__How to complete this task__:
Without skipping anything, transcribe the listing that follows.

——

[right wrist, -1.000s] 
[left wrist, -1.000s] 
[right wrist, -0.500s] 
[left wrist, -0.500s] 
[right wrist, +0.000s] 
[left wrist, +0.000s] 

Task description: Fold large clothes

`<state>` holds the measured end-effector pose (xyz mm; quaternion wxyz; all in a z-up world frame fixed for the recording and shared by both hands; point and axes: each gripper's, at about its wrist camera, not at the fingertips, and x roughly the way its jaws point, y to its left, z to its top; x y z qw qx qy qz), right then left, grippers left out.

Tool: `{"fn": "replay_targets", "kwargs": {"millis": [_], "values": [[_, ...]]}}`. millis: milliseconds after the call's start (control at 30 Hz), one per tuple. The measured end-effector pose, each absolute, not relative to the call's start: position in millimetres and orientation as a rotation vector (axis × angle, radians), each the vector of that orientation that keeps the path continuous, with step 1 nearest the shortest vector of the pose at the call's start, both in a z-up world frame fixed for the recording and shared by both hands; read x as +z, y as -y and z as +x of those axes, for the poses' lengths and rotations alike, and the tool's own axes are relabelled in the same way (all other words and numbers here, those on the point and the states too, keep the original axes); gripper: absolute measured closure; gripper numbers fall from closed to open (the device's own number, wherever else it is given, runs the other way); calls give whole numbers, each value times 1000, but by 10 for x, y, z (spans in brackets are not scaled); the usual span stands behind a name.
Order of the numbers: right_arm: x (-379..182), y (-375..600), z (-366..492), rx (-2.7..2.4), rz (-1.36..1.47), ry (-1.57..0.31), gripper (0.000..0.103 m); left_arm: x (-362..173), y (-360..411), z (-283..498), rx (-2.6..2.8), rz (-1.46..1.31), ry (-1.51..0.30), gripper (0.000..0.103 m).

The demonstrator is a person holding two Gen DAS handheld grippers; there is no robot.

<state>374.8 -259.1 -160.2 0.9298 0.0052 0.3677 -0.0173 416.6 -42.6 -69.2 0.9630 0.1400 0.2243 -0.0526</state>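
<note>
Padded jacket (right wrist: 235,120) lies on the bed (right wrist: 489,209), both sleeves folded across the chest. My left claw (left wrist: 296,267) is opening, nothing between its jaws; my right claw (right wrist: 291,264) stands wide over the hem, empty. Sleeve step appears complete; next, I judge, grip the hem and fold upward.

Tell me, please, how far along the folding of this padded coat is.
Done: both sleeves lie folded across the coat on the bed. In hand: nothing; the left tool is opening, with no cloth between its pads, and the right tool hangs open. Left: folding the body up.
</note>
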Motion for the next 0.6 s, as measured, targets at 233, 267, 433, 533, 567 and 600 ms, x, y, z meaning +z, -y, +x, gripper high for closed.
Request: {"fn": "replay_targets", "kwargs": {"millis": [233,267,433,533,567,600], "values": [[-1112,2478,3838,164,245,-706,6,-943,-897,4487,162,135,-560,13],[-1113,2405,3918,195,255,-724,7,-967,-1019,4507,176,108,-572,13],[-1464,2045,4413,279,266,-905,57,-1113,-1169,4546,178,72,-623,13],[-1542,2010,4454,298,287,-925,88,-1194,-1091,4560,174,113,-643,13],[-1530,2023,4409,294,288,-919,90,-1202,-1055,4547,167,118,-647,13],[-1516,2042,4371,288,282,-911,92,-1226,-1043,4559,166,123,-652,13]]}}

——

__Answer area__:
[right wrist, -1.000s] 
[left wrist, -1.000s] 
[right wrist, -0.500s] 
[left wrist, -0.500s] 
[right wrist, +0.000s] 
[left wrist, +0.000s] 

Task description: Fold large clothes

`<state>` holds the measured end-effector pose (xyz mm; quaternion wxyz; all in a z-up world frame fixed for the recording and shared by both hands; point and axes: each gripper's, at about its wrist camera, not at the fingertips, and x roughly the way its jaws point, y to its left, z to its top; x y z qw qx qy qz), right then left, grippers left out.

Tool: `{"fn": "replay_targets", "kwargs": {"millis": [_], "values": [[_, ...]]}}`. millis: milliseconds after the call's start (control at 30 Hz), one per tuple. The measured end-effector pose, each absolute, not relative to the call's start: position in millimetres and orientation as a rotation vector (axis × angle, radians), each the vector of that orientation that keeps the path continuous, with step 1 nearest the shortest vector of the pose at the call's start, both in a z-up world frame fixed for the recording and shared by both hands; read x as +z, y as -y and z as +x of those axes, for the poses' lengths and rotations alike, and the tool's own axes are relabelled in the same way (all other words and numbers here, those on the point and the states too, keep the original axes); gripper: absolute measured closure; gripper numbers fall from closed to open (the device's own number, wherever else it is given, runs the other way); calls give whole numbers, each value times 1000, but by 10 for x, y, z (spans in brackets are not scaled); the usual span stands behind a name.
Order of the numbers: right_arm: x (-379..182), y (-375..600), z (-366..492), rx (-2.7..2.4), rz (-1.36..1.47), ry (-1.57..0.31), gripper (0.000..0.103 m); left_arm: x (-362..173), y (-360..411), z (-283..498), rx (-2.6..2.8), rz (-1.46..1.31), ry (-1.51..0.30), gripper (0.000..0.103 m).

The demonstrator is a person holding two Gen DAS handheld grippers; there is no robot.

<state>374.8 -259.1 -160.2 0.9298 0.0052 0.3677 -0.0173 416.6 -42.6 -69.2 0.9630 0.1400 0.2243 -0.0526</state>
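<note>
Padded jacket (right wrist: 235,120) lies on the bed (right wrist: 489,209), both sleeves folded across the chest. My left claw (left wrist: 296,267) is opening, nothing between its jaws; my right claw (right wrist: 291,264) stands wide over the hem, empty. Sleeve step appears complete; next, I judge, grip the hem and fold upward.

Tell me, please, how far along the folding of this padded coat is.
Done: both sleeves lie folded across the coat on the bed. In hand: nothing; the left tool is opening, with no cloth between its pads, and the right tool hangs open. Left: folding the body up.
</note>
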Motion for the next 0.6 s, as measured, targets at 233, 267, 433, 533, 567 and 600 ms, x, y, z meaning +z, -y, +x, gripper high for closed.
Request: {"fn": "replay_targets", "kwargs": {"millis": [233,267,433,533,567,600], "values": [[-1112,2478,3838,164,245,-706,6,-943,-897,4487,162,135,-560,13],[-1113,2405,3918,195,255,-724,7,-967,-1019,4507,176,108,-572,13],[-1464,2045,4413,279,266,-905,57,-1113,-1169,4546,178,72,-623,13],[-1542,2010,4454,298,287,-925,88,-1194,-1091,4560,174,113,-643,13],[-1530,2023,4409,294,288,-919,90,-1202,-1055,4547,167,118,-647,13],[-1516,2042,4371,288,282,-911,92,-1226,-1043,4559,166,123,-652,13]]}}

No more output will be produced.